The new candidate’s solid fundraising effort also moves this contest closer to the top of the national Democratic Party’s support list, meaning national funds would quickly be directed here to help their competitive nominee. With such movement, outside interest groups would be more likely to spend in support of Quist. Combined, this means the Democratic effort should easily exceed $2 million for the special election that will be decided May 25, more than enough to run an effective Montana campaign.

Quist is also attempting to strike a moderate tone, something he must do for acceptance within the Montana electorate. He is vocal in support of the 2nd Amendment – a must for all Montana candidates – and is advocating tax reform to help small business. He has strong labor union support and several national environmental groups are also actively backing him.

Though Montana has been a reliable state for Republicans in the presidential contest –- in this most recent election President Trump scored a 56-36 percent win –- Democrats still can win statewide campaigns here.
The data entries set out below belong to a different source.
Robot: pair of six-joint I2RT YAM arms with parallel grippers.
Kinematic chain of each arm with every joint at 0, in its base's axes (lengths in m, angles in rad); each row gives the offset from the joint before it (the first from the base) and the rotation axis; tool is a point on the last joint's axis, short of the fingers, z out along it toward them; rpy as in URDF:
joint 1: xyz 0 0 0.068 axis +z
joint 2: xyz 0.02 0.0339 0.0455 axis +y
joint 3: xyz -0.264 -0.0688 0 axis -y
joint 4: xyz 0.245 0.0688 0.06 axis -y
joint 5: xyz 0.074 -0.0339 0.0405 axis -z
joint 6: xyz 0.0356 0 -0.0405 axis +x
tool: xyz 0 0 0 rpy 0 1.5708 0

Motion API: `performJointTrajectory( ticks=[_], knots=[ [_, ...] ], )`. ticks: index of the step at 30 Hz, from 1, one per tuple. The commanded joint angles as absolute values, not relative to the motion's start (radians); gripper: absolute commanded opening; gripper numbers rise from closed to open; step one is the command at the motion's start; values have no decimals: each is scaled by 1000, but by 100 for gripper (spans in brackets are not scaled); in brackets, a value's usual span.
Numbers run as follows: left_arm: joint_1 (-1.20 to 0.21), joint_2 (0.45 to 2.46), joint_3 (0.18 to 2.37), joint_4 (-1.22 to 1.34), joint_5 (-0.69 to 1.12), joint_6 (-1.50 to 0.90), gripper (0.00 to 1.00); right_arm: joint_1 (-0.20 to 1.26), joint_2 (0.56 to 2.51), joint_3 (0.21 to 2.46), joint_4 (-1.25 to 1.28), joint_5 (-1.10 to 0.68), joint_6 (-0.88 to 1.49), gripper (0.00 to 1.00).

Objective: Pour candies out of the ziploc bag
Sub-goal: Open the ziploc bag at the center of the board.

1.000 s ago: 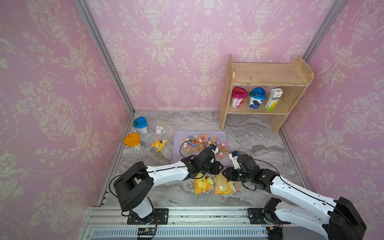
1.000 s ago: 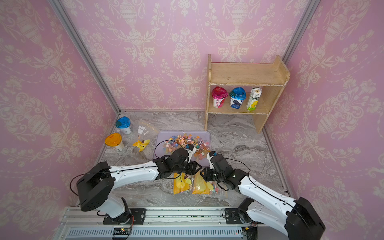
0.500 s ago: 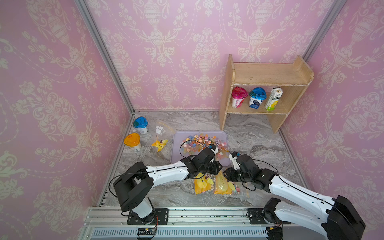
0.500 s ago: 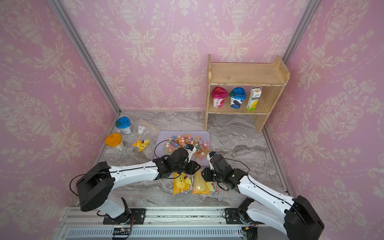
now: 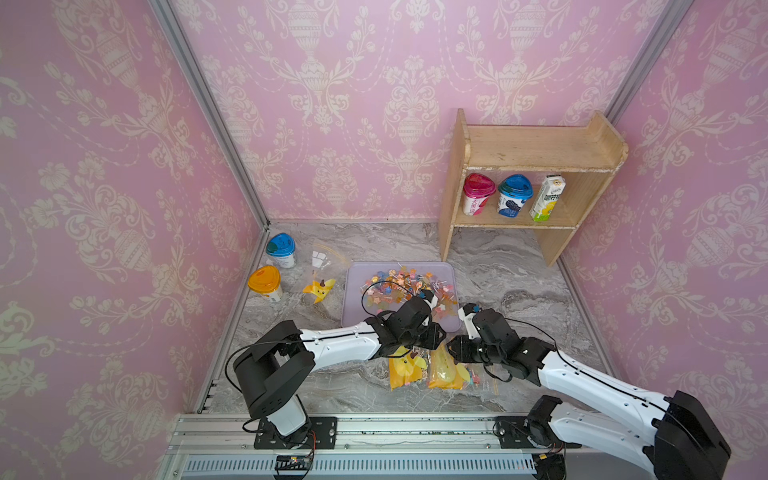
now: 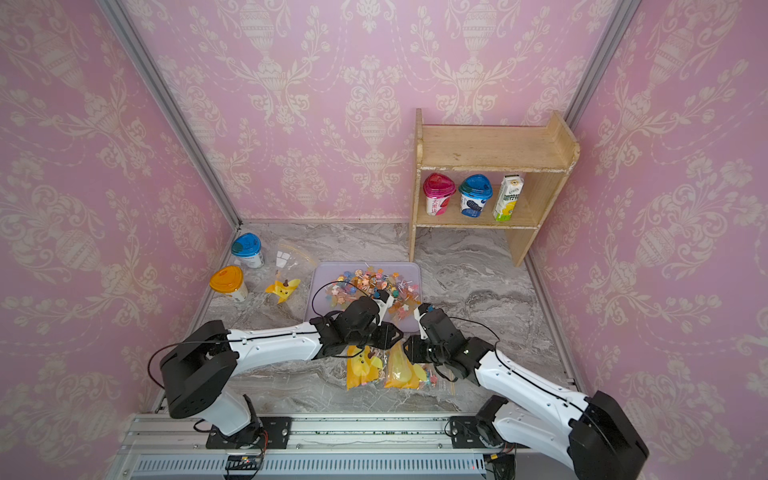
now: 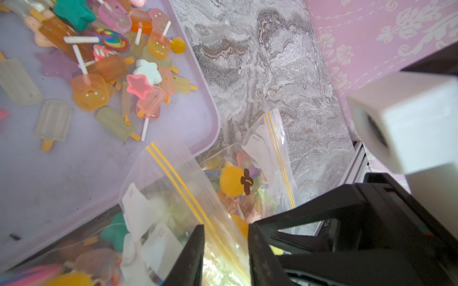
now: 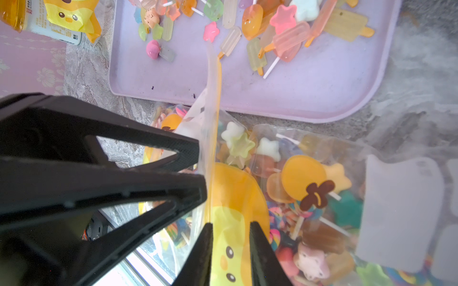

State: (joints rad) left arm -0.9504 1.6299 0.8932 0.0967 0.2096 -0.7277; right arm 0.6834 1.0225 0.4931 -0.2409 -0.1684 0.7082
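Observation:
A clear ziploc bag (image 5: 445, 368) with a yellow zip strip and a yellow duck print stands at the table's front, its mouth lifted between both grippers. In the left wrist view my left gripper (image 7: 226, 230) is shut on the zip edge of the ziploc bag (image 7: 188, 198). My right gripper (image 8: 231, 226) is shut on the duck-printed film of the ziploc bag (image 8: 230, 193). In both top views the left gripper (image 5: 436, 334) and right gripper (image 5: 453, 345) almost touch. Candies (image 8: 297, 183) fill the bag. More candies (image 5: 399, 286) lie on the lavender tray (image 5: 353, 307) just behind.
A second filled bag (image 5: 405, 368) lies beside the held one, under the left arm. At the left wall stand a blue-lidded cup (image 5: 281, 249) and an orange-lidded cup (image 5: 264, 283), next to an emptied bag (image 5: 320, 286). A wooden shelf (image 5: 536, 166) stands back right.
My left gripper's jaws have narrowed onto the bag's zip edge. The right gripper has kept its hold and both arms have barely shifted.

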Motion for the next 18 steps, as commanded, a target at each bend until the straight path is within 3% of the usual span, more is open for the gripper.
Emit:
performJointTrajectory(
  ticks=[1, 7, 18],
  knots=[
    [-943, 1636, 897, 80, 226, -728, 18, 691, 1018, 500, -248, -164, 706, 29],
    [-943, 1617, 871, 61, 219, -719, 0, 691, 1013, 496, -247, -160, 706, 29],
    [-943, 1586, 850, 60, 210, -702, 0, 690, 965, 508, -298, -119, 694, 33]
  ],
)
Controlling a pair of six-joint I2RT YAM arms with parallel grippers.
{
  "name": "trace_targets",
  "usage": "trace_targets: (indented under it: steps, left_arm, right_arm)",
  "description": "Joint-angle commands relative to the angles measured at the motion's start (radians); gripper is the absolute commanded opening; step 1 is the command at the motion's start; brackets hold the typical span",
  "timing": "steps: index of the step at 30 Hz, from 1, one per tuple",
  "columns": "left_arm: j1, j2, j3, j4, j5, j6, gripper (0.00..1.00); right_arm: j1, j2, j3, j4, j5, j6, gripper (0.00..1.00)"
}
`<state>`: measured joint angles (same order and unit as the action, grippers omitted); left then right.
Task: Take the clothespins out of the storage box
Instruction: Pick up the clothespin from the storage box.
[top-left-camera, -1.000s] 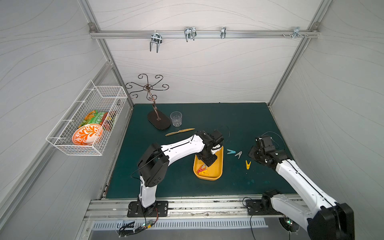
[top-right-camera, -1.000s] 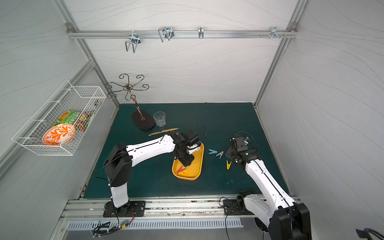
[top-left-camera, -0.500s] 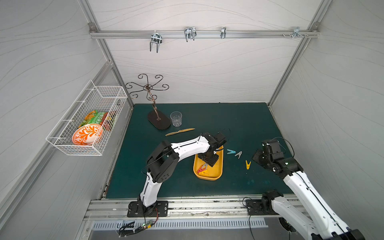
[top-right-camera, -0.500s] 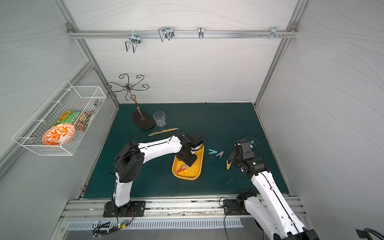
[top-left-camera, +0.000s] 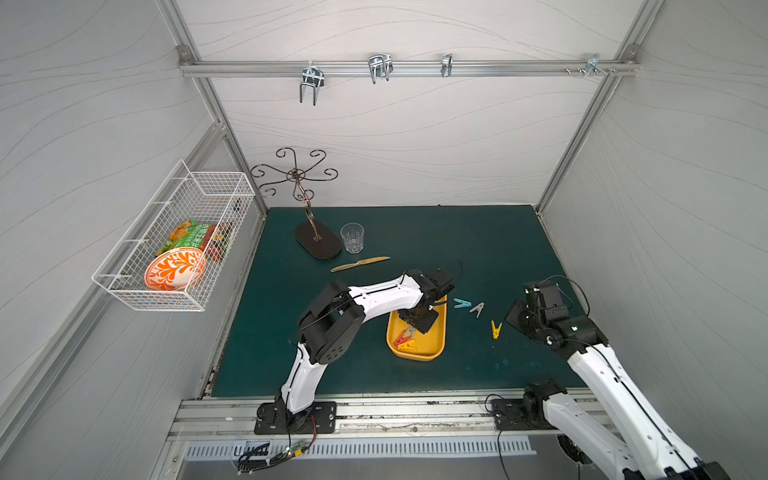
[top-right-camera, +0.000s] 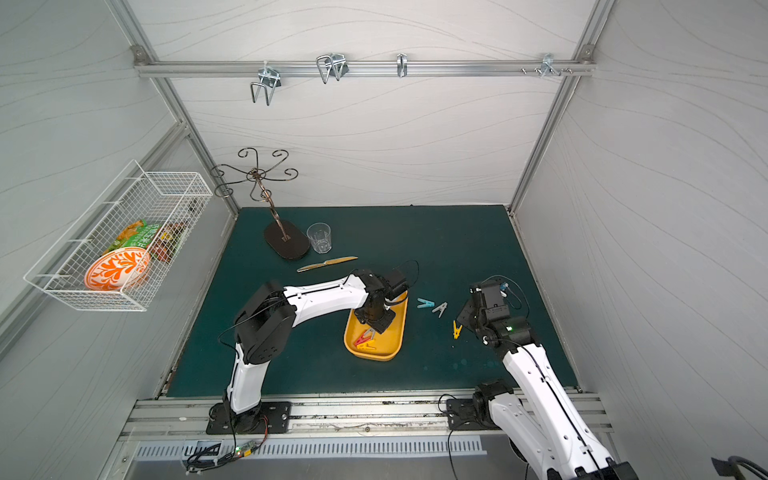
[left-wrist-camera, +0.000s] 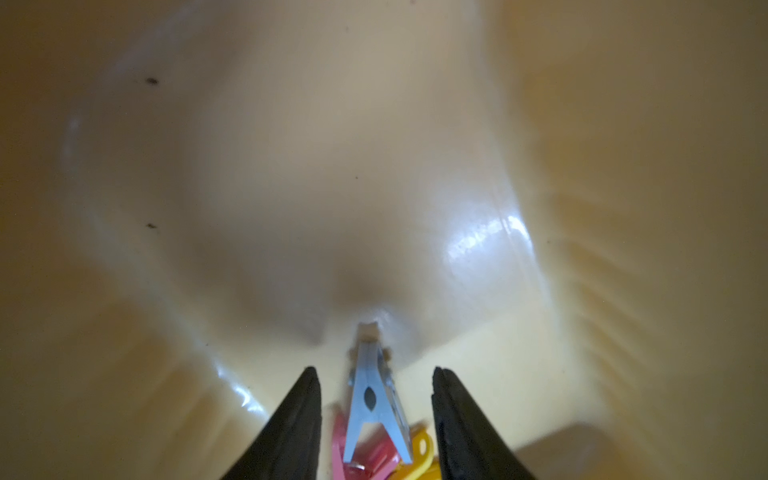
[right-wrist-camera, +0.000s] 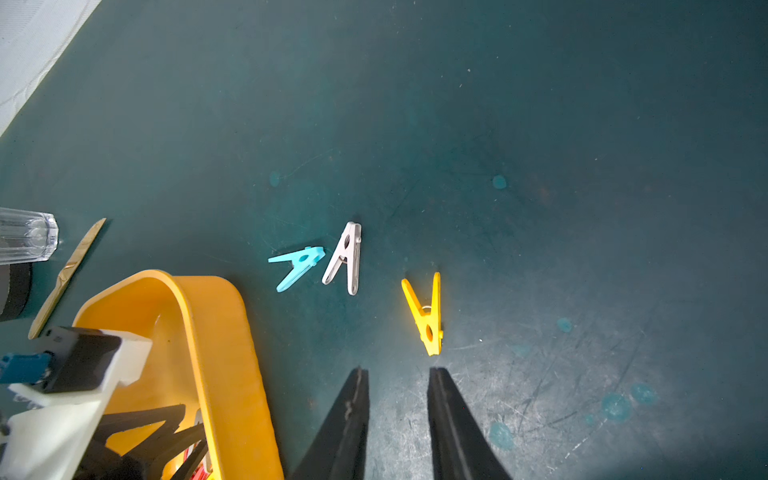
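- Yellow-orange storage box (top-left-camera: 438, 336) sits where you had it a second ago, midway across the green mat (top-left-camera: 478, 241).
- Your left gripper (left-wrist-camera: 375, 370) has sunk lower into the box since then and now points down at the pins. Its arm's elbow has swung in toward the box.
- Its jaws stand apart, one on each side of the boxed grey clothespin (left-wrist-camera: 371, 401), with a gap on both sides, so you have hold of nothing yet.
- Behind that pin in the left wrist view lie the red clothespin (left-wrist-camera: 365, 459) and the boxed yellow clothespin (left-wrist-camera: 420, 451), bunched at the box's near end as before.
- Three pins rest on the mat to the box's right, unmoved: the light blue clothespin (right-wrist-camera: 297, 266) just beside the loose grey clothespin (right-wrist-camera: 345, 259), and the loose yellow clothespin (right-wrist-camera: 426, 318) nearer the robot.
- Your right gripper (right-wrist-camera: 397, 370) hangs over bare mat just short of that yellow pin, jaws a narrow slot apart and empty.
- Since a second ago your right arm has reared up: its elbow, then plain in both top views, is now mostly cut off by their lower edge.
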<state>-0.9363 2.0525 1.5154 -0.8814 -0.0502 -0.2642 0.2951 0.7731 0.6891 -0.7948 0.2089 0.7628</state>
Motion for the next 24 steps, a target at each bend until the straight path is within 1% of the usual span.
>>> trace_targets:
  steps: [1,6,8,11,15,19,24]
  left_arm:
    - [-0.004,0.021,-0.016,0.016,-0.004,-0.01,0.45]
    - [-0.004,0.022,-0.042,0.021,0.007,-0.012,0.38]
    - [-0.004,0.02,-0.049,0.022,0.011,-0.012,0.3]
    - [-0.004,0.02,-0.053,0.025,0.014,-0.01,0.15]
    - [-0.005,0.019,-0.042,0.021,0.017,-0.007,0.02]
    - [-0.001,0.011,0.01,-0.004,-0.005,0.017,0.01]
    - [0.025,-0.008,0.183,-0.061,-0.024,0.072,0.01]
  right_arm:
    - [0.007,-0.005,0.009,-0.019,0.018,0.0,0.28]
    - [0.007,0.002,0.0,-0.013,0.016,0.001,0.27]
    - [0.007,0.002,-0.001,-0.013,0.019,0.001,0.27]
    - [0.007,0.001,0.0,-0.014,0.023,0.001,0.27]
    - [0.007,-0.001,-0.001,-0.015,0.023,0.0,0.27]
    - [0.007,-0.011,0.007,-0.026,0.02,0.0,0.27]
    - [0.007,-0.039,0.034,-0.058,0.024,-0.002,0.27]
Before the 2016 election, they controlled five of the six state constitutional offices.

Republican nominee Greg Gianforte is independently wealthy, so he is guaranteed to have the needed resources. He spent over $6 million of his own funds during the 2016 gubernatorial campaign, a race he lost 50-46 percent to incumbent Gov. Steve Bullock (D). His surprisingly strong performance in the November campaign made him the prohibitive favorite to capture the special election nomination in convention, completing the task with a first ballot victory.

These most recent developments suggest that the Montana special is becoming a serious political contest and merits close attention in the coming weeks.